• Task
Lines of the listing that contain "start" need to be copied.

• Source data
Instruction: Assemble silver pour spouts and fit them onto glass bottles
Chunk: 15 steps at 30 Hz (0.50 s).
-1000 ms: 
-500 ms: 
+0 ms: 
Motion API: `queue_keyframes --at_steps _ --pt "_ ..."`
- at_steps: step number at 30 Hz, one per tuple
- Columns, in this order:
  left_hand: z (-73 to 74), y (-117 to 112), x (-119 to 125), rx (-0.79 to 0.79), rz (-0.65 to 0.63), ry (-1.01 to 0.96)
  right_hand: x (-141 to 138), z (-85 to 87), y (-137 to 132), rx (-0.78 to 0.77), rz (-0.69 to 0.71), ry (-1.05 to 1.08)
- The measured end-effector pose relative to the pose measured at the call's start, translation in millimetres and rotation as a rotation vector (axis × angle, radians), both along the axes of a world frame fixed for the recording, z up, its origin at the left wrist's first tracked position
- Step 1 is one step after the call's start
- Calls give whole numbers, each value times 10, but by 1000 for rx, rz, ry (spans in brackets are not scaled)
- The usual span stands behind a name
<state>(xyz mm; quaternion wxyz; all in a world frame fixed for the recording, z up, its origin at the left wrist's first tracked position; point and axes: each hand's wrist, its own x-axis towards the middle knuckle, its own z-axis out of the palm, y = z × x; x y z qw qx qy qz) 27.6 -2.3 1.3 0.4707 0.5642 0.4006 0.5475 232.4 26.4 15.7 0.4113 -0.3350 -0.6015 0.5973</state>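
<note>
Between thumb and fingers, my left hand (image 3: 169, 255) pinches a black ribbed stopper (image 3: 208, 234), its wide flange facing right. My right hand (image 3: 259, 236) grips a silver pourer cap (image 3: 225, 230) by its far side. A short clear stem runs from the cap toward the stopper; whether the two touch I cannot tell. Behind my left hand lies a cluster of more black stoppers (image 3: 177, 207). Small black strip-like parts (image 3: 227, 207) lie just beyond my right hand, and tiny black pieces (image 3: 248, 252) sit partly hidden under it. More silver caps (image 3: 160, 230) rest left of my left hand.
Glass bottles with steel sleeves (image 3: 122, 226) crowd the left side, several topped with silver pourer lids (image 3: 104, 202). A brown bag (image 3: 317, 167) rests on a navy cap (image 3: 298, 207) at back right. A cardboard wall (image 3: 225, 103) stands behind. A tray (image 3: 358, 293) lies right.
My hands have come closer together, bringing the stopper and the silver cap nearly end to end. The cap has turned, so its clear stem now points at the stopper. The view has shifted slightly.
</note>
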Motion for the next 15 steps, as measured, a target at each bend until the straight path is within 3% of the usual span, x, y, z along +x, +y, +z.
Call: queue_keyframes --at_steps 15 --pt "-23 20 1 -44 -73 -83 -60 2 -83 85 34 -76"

• Solution to the problem
- The measured end-effector pose relative to the pose measured at the call's start, translation in millimetres and rotation as a rotation vector (axis × angle, radians), both along the axes of a world frame fixed for the recording, z up, its origin at the left wrist's first tracked position
- Step 1 is one step after the call's start

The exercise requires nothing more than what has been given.